I am going to ask the question on general topology but the question is quite popular and I've solved it by myself but one moment seems to me very confusing. Please do not duplicate this question!
Let $A\subset X$. Let $C$ be a connected subspace of $X$ that intersects both $A$ and $X-A$. Prove that $C$ intersects the boundary of $A$, $\partial A$.
Proof: Suppose by contrary that $C$ does not intersect the $\partial A$, i.e. $C\cap \partial A=\varnothing$. It means that $C\subseteq X-\partial A$. But $X=\partial A\sqcup \text{Int}(A)\sqcup\text{Ext}(A)$ which implies that $C\subseteq \text{Int}(A)\sqcup\text{Ext}(A)$.
Hence $C=(C\cap \text{Int}(A))\sqcup(C\cap\text{Ext}(A))$. Since both of these sets are open in $C$ and since $C$ is connected then it one of them should be empty. WLOG we can assume that $C\cap \text{Int}(A)=\varnothing$. Hence $C\subseteq X-\text{Int}(A)=\overline{X-A}$. Since $C\cap A\neq \varnothing$ then there is some $p$ in this intersection. Then $p\in C\subset \overline{X-A}$ and $p\in A\subseteq \overline{A}$ so $p\in \overline{A}\cap \overline{X-A}$ and the last intersection by definition is the $\partial A$. Combining all this I got that $p\in \partial A\cap C$ which is contradiction.
The solution in my opinion looks completely correct but one moment seems to me a bit confusing: More precisely, I have never used the fact that $C\cap(X-A)\neq \varnothing$. Right?
Can anyone explain it to me please?
EDIT: However, after some time after creating this topic I have realized that we will be using the condition $C\cap (X-A)\neq \varnothing$ in the case $C\cap \text{Ext}(A)=\varnothing$, right? Am I correct?
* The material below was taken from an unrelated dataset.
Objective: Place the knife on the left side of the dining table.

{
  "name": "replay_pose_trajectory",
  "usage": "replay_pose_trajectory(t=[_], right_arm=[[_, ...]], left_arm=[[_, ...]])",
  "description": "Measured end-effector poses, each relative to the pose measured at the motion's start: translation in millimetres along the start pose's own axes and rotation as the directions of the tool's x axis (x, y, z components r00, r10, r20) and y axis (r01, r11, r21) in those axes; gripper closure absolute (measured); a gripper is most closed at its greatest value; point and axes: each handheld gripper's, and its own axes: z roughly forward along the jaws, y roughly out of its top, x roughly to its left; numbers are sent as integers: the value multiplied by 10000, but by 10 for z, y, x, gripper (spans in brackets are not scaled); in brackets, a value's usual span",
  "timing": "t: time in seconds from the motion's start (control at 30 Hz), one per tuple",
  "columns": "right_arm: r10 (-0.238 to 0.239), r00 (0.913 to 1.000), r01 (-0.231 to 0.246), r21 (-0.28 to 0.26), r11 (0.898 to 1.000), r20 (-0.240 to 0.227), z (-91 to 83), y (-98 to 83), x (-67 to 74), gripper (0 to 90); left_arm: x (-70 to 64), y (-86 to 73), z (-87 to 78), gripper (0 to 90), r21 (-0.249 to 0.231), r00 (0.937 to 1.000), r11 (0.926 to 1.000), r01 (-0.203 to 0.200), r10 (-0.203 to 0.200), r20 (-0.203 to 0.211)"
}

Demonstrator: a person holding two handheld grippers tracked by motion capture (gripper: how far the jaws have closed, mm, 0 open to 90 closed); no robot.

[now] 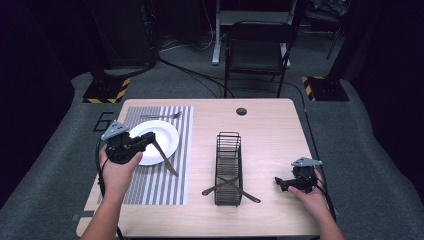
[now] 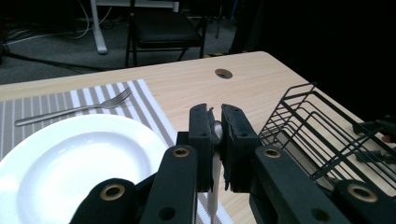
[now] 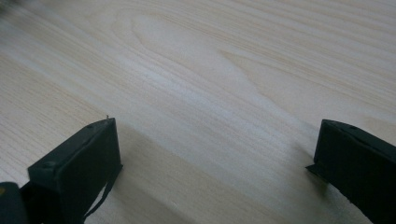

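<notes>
My left gripper (image 1: 149,141) (image 2: 215,126) is shut on one end of a metal knife (image 1: 166,160) (image 2: 213,186). The knife slants down from the jaws over the near right rim of a white plate (image 1: 162,131) (image 2: 70,163). The plate lies on a grey striped placemat (image 1: 150,187) (image 2: 140,95), with a fork (image 1: 161,116) (image 2: 70,112) beyond it. A black wire basket (image 1: 228,145) (image 2: 303,116) stands mid-table with two utensils (image 1: 230,188) crossed at its near end. My right gripper (image 1: 280,184) (image 3: 215,135) hovers open, low over bare wood right of the basket.
The light wood table (image 1: 270,130) (image 3: 210,70) has a round cable hole (image 1: 241,111) (image 2: 223,73) at the back. A black chair (image 1: 257,50) and stand bases stand on the carpet beyond. Bare wood lies between placemat and basket.
</notes>
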Motion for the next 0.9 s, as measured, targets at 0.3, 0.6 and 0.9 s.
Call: replay_pose_trajectory(t=[0.3,0.6,0.9], right_arm=[[0,10000,0,-2,10000,-6,0,0,0,0],[33,10000,-33,11,10000,-35,-2,1,1,0],[42,10000,-42,20,10000,-46,-3,2,1,0]], left_arm=[[202,-147,-112,814,-333,9978,9985,425,-441,-499],[399,-297,-191,797,-581,9926,9938,947,-987,-713],[556,-472,-250,779,-911,9851,9869,1335,-1422,-971]])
Would be very thankful for useful feedback!
Your proof is correct. That you did not use $C\cap (X-A)\neq \varnothing$ is due to "WLOG we can assume that $C\cap \text{Int}(A)=\varnothing$". The other case $C\cap \text{Ext}(A)=\varnothing$ can of course be treated similarly, but must not be omitted. Considering this case you need $C\cap A\neq \varnothing$.
By the way, you can simplify your argument. If $C\cap \text{Int}(A)=\varnothing$, then necessarily $C \cap \partial A \ne \emptyset$ because $C \cap A \ne \emptyset$.